About this task — Each line of the material below must be transcribed exactly.

▽

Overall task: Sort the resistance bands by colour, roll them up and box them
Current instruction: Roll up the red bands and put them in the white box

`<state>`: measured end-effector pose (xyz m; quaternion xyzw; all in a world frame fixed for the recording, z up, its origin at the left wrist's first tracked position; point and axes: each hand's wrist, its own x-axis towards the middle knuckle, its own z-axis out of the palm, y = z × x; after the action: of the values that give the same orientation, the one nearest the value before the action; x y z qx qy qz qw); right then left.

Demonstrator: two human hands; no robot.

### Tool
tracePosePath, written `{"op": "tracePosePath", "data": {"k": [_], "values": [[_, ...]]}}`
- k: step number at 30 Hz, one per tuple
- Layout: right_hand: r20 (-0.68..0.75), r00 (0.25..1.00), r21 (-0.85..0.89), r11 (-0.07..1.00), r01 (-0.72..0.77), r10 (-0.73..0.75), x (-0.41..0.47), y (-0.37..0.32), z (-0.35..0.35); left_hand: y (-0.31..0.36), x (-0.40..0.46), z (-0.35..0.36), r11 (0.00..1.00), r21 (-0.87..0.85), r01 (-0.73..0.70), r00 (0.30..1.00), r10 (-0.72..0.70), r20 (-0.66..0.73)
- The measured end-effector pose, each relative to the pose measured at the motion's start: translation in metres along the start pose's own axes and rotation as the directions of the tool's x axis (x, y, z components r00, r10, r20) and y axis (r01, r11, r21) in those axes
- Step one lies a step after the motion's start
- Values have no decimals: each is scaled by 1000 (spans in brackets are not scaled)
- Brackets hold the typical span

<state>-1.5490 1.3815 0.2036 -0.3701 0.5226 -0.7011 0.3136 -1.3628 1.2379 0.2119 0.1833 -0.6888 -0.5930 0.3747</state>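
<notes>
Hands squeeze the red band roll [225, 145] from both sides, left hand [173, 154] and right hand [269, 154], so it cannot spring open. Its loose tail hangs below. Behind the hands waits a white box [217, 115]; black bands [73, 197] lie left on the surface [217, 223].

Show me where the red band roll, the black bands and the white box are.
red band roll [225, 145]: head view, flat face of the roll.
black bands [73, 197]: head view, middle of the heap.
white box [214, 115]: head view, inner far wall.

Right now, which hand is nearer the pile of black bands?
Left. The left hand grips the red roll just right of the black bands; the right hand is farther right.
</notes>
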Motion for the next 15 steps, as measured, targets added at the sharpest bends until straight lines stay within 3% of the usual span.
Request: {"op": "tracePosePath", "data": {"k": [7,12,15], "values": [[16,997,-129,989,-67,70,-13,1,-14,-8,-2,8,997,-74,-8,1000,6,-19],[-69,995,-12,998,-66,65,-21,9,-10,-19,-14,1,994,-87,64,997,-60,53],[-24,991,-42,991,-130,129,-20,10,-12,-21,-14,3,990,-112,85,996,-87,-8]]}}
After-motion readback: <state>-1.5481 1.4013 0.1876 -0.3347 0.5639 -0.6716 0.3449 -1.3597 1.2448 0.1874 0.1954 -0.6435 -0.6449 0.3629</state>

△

Response area —
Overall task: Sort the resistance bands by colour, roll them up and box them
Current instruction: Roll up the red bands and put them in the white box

`<state>`: measured end-effector pose (xyz m; quaternion xyzw; all in a world frame fixed for the recording, z up, its origin at the left wrist's first tracked position; point and axes: each hand's wrist, its own x-axis towards the middle knuckle, its own z-axis out of the palm, y = z × x; after the action: of the values that give the same orientation, the one nearest the value before the action; x y z qx qy qz qw); right then left.

Demonstrator: two human hands; no robot.

### Tool
tracePosePath, written `{"op": "tracePosePath", "data": {"k": [_], "values": [[_, ...]]}}`
- k: step number at 30 Hz, one per tuple
- Layout: right_hand: r20 (-0.68..0.75), r00 (0.25..1.00), r21 (-0.85..0.89), r11 (-0.07..1.00), r01 (-0.72..0.77), r10 (-0.73..0.75), x (-0.41..0.47), y (-0.37..0.32), z (-0.35..0.35); left_hand: y (-0.31..0.36), x (-0.40..0.46), z (-0.35..0.36), r11 (0.00..1.00), r21 (-0.87..0.85), r01 (-0.73..0.70), r00 (0.30..1.00), r10 (-0.72..0.70), r20 (-0.66..0.73)
- The measured end-effector pose, each relative to the pose measured at the motion's start: translation in metres along the start pose's own axes and rotation as the directions of the tool's x axis (x, y, z components r00, r10, r20) and y axis (r01, r11, r21) in those axes
- Step one lies a step after the motion's start
- Values have no decimals: each is scaled by 1000 (spans in brackets are not scaled)
- Brackets hold the typical span

<state>-1.5490 1.3815 0.2036 -0.3701 0.5226 -0.7011 0.3136 -1.3628 1.2379 0.2119 0.1833 -0.6888 -0.5930 0.3747</state>
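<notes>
Hands squeeze the red band roll [225, 145] from both sides, left hand [173, 154] and right hand [269, 154], so it cannot spring open. Its loose tail hangs below. Behind the hands waits a white box [217, 115]; black bands [73, 197] lie left on the surface [217, 223].

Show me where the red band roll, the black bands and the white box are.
red band roll [225, 145]: head view, flat face of the roll.
black bands [73, 197]: head view, middle of the heap.
white box [214, 115]: head view, inner far wall.

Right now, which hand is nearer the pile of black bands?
Left. The left hand grips the red roll just right of the black bands; the right hand is farther right.
</notes>
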Motion for the next 15 steps, as measured, targets added at the sharpest bends until straight lines stay within 3% of the usual span.
Request: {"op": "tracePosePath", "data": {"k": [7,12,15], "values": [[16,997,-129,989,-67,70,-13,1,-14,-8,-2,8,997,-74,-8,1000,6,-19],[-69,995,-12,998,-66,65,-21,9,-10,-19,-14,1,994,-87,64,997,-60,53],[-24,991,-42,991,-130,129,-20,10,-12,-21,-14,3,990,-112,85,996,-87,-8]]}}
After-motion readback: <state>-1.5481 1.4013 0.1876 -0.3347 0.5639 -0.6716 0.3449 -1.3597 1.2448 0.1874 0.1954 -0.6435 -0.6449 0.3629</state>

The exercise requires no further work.